Most recently, new licenses have been granted to fracking companies to explore for gas around Bunbury and in the Swan Valley, just outside of Perth.

The fracking industry has torn eastern states communities apart, with many families forced to leave their homes, or live with a web of gas wells on their properties.  Serious health issues have resulted in some communities.

Current laws in Western Australia do not provide a right of veto for farmers, landholders or Traditional Owners against gas fracking on their lands. This means landholders can be forced to accept fracking on their lands for minimal compensation. 

Landowners' rights, fracking and Western Australian law

Under Western Australian law, landowners cannot prevent gas fracking occurring on their land. Fracking companies are also permitted to frack in nature reserves and other areas of our conservation estate.

Fracking companies can go where they want, pay little compensation, pollute people's water, and then leave the state to clean up the mess. Petroleum companies get special treatment - and leave the rest of us to pay the price.

Frack Free WA Shale gas unconventional gas onshore gas in western australia could transform our beautiful landscapes into industriale, ugly centres

Shale gas is methane - also called natural gas. Natural gas is generally considered to be a form of petroleum production and is governed by the Petroleum Geothermal Energy Resources Act 1967 (WA) (PGER Act).

Importantly, the PGER Act sets out an entirely separate tenement regime for petroleum exploration and production than that used for coal mining or the mining of other subsurface minerals under the Mining Act 1978 (WA). Petroleum companies get special treatment.

The PGER Act provides limited rights to farmers and private land owners.  Under the PGER Act:

  • The Minister for Mines and Petroleum may legally grant exploration, retention and development titles over ‘private land’;
  • It is not a requirement that landowners be notified or consulted in the event a gas exploration title is granted over their land;
  • In many circumstances, landowners have no rights of objection to exploration or development of unconventional gas resources on  their ‘private land’;
  • Petroleum exploration and development companies have fairly broad powers in terms of accessing petroleum resources on ‘private land’; and
  • Upon receiving formal notice from an exploration company, landowners have three months in which to reach a compensation agreement, or the matter will go to the Magistrate’s Court for determination.

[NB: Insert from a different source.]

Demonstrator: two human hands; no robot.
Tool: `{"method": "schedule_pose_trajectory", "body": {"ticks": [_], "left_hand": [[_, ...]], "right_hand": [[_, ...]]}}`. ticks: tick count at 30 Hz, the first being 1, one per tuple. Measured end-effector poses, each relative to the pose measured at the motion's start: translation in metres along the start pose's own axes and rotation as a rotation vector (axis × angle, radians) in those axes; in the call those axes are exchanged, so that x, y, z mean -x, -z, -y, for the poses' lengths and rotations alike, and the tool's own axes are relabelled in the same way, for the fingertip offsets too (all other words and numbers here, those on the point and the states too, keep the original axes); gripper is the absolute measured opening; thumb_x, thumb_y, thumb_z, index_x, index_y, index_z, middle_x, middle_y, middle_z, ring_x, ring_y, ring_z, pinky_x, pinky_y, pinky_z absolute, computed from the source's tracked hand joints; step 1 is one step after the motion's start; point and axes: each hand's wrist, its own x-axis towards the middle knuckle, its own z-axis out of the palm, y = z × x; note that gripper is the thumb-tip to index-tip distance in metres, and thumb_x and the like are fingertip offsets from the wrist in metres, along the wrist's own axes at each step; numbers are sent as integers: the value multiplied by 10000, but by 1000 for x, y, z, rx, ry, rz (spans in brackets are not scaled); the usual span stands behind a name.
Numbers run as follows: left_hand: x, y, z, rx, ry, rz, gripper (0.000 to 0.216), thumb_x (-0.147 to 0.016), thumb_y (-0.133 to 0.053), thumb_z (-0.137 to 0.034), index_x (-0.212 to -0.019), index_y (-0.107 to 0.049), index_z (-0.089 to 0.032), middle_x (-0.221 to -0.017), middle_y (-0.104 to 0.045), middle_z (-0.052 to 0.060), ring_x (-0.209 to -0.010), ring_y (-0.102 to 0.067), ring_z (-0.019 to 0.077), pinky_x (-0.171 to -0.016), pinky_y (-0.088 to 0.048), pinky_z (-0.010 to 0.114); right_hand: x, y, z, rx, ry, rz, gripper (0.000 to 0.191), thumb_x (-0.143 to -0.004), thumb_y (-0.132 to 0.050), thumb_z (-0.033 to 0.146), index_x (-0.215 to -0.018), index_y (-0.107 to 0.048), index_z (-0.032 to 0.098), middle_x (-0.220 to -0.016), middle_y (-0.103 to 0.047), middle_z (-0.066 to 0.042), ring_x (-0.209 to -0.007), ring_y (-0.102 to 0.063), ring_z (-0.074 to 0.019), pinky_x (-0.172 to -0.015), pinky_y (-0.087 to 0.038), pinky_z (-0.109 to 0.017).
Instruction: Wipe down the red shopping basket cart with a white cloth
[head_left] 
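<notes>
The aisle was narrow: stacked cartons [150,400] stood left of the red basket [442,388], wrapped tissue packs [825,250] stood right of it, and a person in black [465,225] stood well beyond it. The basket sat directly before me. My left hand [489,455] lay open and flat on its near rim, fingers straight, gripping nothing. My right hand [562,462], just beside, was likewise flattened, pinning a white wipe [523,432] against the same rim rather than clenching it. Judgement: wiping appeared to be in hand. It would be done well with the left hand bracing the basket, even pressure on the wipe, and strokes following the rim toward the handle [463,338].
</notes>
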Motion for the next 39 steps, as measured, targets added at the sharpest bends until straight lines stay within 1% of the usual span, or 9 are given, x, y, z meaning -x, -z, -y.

The general overarching principle is that ‘private land’ is open for shale gas mining.

For more information on relevant petroleum legislation and for legal advice, contact the Environmental Defenders Office.

Serious health risks are associated with shale fracking

Scientists and doctors around the world have pointed to the serious health risks associated with shale gas fracking. The shale gas industry must not be allowed to gamble with our health.

A variety of chemicals involved in gas fracking are known to be toxic, causing skin, respiratory, liver kidney and nervous system damage.

These chemicals can affect people through water pollution, of either ground or surface water. Even more worrying, many of these dangerous substances can evaporate from fracking wastewater ponds, polluting the air that locals and workers breathe.

Long term, low-level exposure to many of these chemicals is linked with a range of diseases. For instance, some affect bone marrow, causing anaemia and cancers such as leukaemia, while others – ‘endocrine disruptors’ - can affect the growth and development of children, even at very low levels of exposure.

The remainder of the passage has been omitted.